Avoid planting blueberry plants in high-pH soil, resulting in slow or stunted plant growth, discolored leaves, and plant death.
The soil should be loose and well-draining so that it doesn’t maintain too much moisture, which can lead to root rot.
Blueberries need one inch (2.54cm) of water weekly, but you should increase this quantity if your region experiences low rainfall. Avoid getting water on the plant’s leaves, which can lead to fungal infections, so consider drip irrigation when watering the plant.
When blueberry plants are kept in containers, you should water them with a bit more water because their soil will dry out faster, and they won’t be able to draw water from the ground.
Blueberry plants benefit from being fertilized in spring, when you can see new growth on the plant. This gives the plant enough of the food and energy it needs to produce fruit and flowers.
If your plant is young, you can feed it again six weeks after the first fertilizer application. Once established, your blueberry plants don’t require fertilizer more than once a year.
Choose a fertilizer containing an ammonium form of nitrogen, like a cottonseed meal formulation. Unlike other berries, blueberries can’t tolerate any fertilizer containing nitrogen. The fertilizer should also contain slow-release nitrogen.
A product designed for other acid-loving plants, like rhododendrons or azaleas, will be suitable when shopping for fertilizer. If you’re growing blueberries in containers or pots, look for a potting mix suitable for other plants that love acidic soil. An alternative is to mix sandy soil with compost and peat moss.
Although different blueberry plant varieties have different temperature requirements, they all generally require temperatures between 60 and 70°F (15.5-21.1°C).
Blueberry plants are quite tolerant of low temperatures, with some varieties tolerating temperatures as low as -20°F (-28°C). But, this is only the case when they’re not in their growth phase. When you can see flowers on the plant, they become more fragile and require greater protection from frosty conditions.

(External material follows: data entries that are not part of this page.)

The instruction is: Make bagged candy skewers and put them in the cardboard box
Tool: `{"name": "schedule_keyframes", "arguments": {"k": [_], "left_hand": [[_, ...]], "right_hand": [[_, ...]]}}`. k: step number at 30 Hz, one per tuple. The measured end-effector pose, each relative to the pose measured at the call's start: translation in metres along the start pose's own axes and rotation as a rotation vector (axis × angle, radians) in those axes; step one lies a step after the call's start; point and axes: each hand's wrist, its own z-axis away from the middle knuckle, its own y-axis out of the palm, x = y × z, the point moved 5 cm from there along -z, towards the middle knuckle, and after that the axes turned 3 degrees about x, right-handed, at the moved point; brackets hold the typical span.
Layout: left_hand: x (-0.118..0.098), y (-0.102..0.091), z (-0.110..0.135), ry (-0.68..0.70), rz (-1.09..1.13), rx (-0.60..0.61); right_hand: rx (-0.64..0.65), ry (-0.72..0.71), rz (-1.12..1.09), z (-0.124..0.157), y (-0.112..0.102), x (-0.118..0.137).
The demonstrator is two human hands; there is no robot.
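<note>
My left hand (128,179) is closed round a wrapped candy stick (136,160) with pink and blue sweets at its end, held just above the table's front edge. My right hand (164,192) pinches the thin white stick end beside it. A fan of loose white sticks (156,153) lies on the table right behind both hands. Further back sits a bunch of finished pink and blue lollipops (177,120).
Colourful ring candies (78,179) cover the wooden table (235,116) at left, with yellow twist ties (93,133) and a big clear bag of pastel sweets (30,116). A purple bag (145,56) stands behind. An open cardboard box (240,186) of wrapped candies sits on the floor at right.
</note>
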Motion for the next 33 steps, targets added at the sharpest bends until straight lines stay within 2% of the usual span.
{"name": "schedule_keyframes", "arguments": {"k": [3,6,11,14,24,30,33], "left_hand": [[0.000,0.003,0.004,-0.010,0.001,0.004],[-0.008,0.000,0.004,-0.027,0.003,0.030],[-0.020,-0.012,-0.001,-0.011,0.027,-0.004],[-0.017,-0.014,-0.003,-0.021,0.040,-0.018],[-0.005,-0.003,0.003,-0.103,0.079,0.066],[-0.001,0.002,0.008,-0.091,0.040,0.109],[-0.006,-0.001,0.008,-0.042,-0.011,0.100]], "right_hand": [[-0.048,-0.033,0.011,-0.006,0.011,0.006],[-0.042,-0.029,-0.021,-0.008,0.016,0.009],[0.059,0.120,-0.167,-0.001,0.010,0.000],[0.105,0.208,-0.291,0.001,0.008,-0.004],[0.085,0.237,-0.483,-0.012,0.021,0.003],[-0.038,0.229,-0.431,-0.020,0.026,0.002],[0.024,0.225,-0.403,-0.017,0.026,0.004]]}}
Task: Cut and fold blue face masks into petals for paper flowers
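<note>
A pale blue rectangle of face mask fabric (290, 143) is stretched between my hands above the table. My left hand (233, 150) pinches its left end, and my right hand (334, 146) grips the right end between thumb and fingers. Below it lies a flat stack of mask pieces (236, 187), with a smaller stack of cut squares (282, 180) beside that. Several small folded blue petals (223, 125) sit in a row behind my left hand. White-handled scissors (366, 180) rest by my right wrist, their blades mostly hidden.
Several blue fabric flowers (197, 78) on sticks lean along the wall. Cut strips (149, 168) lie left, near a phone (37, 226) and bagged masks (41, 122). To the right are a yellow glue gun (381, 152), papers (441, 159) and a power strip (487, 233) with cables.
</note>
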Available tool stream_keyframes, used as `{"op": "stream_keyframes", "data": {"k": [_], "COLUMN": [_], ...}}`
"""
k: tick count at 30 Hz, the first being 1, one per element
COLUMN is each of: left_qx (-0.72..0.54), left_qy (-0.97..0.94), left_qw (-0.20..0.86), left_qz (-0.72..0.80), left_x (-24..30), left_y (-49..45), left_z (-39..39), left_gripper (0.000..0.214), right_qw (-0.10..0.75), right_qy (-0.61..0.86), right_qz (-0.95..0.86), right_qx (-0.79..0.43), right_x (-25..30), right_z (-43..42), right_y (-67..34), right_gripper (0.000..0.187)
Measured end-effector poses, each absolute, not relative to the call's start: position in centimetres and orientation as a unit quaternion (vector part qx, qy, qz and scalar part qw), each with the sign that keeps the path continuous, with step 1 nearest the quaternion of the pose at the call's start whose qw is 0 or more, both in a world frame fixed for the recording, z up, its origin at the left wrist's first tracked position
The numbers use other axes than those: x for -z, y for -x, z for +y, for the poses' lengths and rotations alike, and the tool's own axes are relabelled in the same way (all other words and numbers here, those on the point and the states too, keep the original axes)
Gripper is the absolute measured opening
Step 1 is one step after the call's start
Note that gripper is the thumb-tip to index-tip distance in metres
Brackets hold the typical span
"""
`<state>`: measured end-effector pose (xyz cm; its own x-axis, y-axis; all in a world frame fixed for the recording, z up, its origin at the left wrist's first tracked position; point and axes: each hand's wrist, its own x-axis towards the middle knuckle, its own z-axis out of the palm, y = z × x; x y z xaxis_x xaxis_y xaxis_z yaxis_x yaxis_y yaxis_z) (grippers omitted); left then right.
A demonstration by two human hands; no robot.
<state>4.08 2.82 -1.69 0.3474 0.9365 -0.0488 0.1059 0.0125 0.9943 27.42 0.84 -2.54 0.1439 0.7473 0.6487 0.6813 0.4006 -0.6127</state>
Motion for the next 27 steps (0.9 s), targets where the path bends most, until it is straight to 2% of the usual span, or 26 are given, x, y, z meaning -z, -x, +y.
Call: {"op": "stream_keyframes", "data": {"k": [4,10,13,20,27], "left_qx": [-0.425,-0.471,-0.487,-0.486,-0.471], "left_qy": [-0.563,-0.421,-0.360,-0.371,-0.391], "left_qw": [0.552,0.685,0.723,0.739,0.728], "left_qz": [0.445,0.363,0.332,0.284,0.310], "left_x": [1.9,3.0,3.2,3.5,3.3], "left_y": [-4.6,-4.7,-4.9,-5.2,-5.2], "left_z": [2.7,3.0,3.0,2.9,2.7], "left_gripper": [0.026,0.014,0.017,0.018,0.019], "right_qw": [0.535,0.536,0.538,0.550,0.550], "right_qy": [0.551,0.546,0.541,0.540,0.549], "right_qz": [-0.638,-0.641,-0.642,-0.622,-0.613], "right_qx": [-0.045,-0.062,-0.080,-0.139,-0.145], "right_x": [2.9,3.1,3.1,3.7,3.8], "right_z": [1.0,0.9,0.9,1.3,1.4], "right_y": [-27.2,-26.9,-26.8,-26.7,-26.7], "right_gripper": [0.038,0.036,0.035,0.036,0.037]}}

When choosing blueberries, consider their chill hours, the number of hours the variety requires at 45°F (7.3°C) to enable them to grow flowers and fruit. In warmer regions, blueberries need fewer chill hours, so always check the blueberry plant’s specifications to ensure you buy one that will grow well in your climate.
Tips to Take Care of Blueberry Plants
In the previous section, we provided the most essential tips for planting and looking after blueberry plants, but there are other tips to bear in mind so that your blueberries produce delicious berries.
- Space them properly. Plant your blueberry plants approximately three feet (0.9m) away from each other to give them enough space to get enough sunlight and other resources.
- Pick the flowers for the plant’s first two years. This is essential to encourage the plant to grow more leaves and healthy roots to increase its lifespan.
- Prune dormant blueberry bushes (before they have formed buds). By removing branches that block out too much sun, you can ensure you meet the plant’s daily sunlight requirements.
- Apply a layer of mulch. When placed around the blueberry plant’s base, mulch helps the soil maintain its temperature and moisture. A four-inch (10.16cm) thick layer of mulch is sufficient.
- Plant blueberries during spring or late fall. If you live in a very cold area, such as Zone 5 or lower, plant blueberries during spring when temperatures are warm.